*INSTRUCTIONS FOR THE TASK:* Set each line of the material below down word for word, from the first through the line that holds "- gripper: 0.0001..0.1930", but not the pictures.

*GIVEN INFORMATION:*
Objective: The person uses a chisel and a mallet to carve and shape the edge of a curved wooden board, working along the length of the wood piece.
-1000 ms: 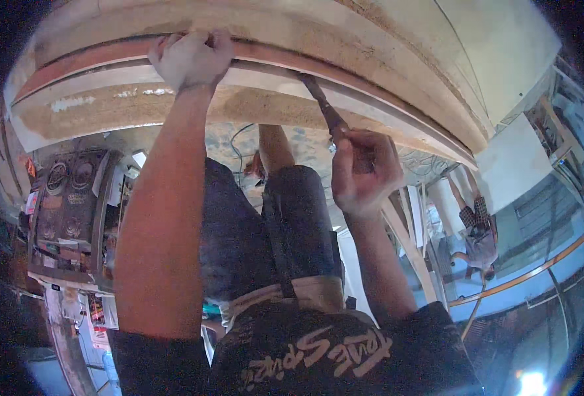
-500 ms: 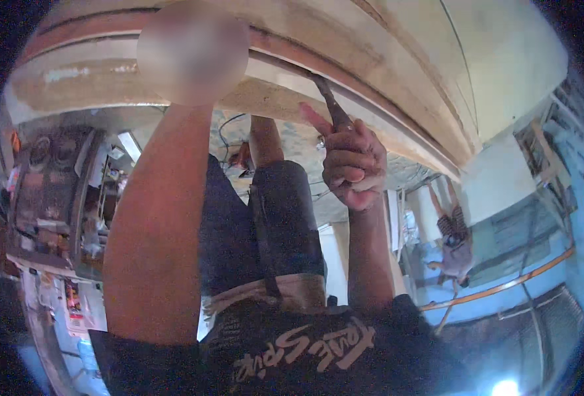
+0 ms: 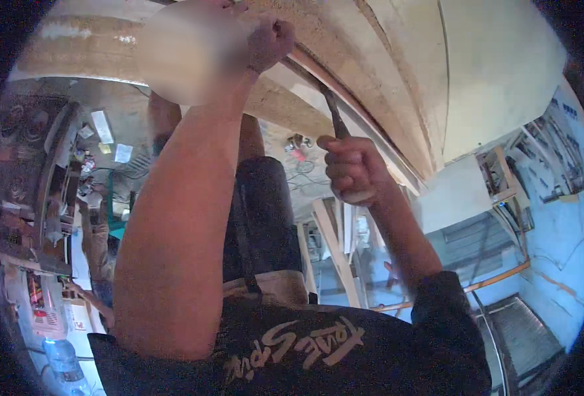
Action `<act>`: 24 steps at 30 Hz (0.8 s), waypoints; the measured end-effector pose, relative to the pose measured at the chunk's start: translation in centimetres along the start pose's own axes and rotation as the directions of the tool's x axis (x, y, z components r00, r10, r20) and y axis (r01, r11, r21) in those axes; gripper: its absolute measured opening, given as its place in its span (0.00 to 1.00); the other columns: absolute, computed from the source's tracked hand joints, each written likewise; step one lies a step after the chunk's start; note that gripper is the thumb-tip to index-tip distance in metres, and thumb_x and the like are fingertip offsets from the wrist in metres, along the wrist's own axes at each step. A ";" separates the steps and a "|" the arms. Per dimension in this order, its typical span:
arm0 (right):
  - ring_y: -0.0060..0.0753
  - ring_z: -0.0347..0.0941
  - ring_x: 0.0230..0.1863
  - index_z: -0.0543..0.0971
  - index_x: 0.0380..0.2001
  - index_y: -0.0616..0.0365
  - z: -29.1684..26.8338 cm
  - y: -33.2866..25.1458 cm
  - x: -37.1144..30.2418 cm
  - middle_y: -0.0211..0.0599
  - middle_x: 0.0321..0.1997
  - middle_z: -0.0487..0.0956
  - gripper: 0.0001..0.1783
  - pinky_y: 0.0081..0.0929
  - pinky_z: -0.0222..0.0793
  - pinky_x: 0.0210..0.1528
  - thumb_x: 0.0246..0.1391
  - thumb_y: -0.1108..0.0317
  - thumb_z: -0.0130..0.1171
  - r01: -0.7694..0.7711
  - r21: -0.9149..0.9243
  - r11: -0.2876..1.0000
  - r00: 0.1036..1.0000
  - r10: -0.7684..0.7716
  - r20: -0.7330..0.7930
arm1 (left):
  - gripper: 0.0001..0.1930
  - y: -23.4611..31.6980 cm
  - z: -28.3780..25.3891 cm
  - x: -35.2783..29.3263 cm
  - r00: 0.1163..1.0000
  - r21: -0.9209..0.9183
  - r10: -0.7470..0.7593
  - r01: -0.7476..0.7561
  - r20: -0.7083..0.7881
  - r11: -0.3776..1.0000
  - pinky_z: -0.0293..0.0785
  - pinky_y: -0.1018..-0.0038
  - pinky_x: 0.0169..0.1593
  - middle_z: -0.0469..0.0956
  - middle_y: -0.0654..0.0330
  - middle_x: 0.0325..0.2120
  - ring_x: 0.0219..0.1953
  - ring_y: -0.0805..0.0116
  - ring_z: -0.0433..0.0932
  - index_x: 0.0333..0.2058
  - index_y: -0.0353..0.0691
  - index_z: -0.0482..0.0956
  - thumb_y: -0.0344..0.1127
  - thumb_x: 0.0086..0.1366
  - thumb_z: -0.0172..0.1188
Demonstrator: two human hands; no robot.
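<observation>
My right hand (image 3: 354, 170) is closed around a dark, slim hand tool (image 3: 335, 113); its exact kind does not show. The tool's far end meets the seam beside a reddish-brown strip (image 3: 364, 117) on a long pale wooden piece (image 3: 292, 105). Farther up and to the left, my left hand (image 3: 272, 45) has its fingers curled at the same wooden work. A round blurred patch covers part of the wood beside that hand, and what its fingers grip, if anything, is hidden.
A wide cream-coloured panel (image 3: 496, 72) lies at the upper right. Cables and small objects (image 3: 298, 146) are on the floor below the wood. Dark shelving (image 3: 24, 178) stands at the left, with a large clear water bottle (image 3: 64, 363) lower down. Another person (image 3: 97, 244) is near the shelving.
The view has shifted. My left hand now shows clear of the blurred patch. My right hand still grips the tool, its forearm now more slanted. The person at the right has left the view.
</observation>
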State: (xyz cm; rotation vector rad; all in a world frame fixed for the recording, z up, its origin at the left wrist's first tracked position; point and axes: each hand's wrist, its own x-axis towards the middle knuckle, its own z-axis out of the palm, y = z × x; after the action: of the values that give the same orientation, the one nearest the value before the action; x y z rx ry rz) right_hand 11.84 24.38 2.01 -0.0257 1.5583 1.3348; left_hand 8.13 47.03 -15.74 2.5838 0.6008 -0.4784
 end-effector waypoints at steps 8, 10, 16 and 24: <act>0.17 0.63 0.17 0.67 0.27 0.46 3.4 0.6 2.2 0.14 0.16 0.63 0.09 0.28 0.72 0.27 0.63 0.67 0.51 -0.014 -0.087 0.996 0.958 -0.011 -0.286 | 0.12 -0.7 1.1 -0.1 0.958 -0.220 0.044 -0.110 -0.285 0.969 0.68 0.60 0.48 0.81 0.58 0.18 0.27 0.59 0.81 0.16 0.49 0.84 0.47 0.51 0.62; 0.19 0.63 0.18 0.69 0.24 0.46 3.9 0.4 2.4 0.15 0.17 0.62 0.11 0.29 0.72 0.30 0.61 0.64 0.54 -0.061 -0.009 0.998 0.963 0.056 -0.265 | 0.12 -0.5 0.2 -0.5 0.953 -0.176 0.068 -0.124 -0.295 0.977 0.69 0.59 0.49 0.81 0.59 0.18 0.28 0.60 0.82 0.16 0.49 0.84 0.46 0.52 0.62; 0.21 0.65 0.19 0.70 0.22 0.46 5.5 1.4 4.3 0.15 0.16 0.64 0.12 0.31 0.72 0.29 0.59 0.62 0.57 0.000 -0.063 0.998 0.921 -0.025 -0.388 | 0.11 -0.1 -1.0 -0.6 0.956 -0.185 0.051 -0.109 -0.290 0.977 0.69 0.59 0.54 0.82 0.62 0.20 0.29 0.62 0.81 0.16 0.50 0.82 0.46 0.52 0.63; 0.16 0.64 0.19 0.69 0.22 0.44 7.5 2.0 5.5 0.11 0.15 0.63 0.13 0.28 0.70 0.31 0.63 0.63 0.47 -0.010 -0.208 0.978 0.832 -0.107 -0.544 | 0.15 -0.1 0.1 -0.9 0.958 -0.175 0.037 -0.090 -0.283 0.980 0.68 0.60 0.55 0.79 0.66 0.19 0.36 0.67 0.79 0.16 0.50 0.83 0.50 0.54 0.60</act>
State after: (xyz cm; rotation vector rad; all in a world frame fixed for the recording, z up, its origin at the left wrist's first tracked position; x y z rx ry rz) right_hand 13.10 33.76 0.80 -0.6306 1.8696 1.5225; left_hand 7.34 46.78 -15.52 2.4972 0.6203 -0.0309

*SOLUTION TO THIS EXERCISE:*
Objective: The person uses a chisel and a mallet to carve and shape the edge of a curved wooden board, working along the length of the wood piece.
-1000 ms: 
-500 ms: 
+0 ms: 
Action `<act>`: 24 steps at 30 Hz (0.8 s), waypoints; the measured end-effector pose, relative to the pose measured at the chunk's start: translation in centimetres along the start pose's own axes and rotation as the directions of the tool's x axis (x, y, z components r00, r10, r20) and y axis (r01, r11, r21) in those axes; gripper: its absolute measured opening, given as its place in its span (0.00 to 1.00); the other columns: absolute, computed from the source's tracked hand joints, each written likewise; step one lies a step after the chunk's start; note that gripper is the thumb-tip to index-tip distance in metres, and thumb_x and the like are fingertip offsets from the wrist in metres, along the wrist's own axes at each step. A ";" separates the steps and a "|" the arms. Per dimension in this order, its typical span:
arm0 (right):
  - ring_y: -0.0060..0.0753
  - ring_z: -0.0347..0.0941
  - ring_x: 0.0230..0.1863
  - index_z: -0.0543..0.0971
  - index_x: 0.0380..0.2001
  - index_y: -0.0616..0.0365
  - z: -29.1684..26.8338 cm
  - y: -33.2866..25.1458 cm
  - x: -37.1144..30.2418 cm
  - middle_y: -0.0211..0.0599
  - middle_x: 0.0321..0.1997
  - middle_z: -0.0487..0.0956
  - gripper: 0.0001..0.1783
  - pinky_y: 0.0081..0.0929
  - pinky_z: -0.0222..0.0793
  - pinky_x: 0.0210..0.1528
  - thumb_x: 0.0246..0.1391
  - thumb_y: -0.1108..0.0317
  - thumb_z: -0.0130..0.1171
  - r01: -0.7694..0.7711
  - r21: -0.9149..0.9243
  - r11: -0.2876..1.0000
  - r00: 0.1036..1.0000
  - r10: -0.7684..0.7716
  - r20: -0.7330..0.7930
arm1 (left):
  - gripper: 0.0001..0.1930

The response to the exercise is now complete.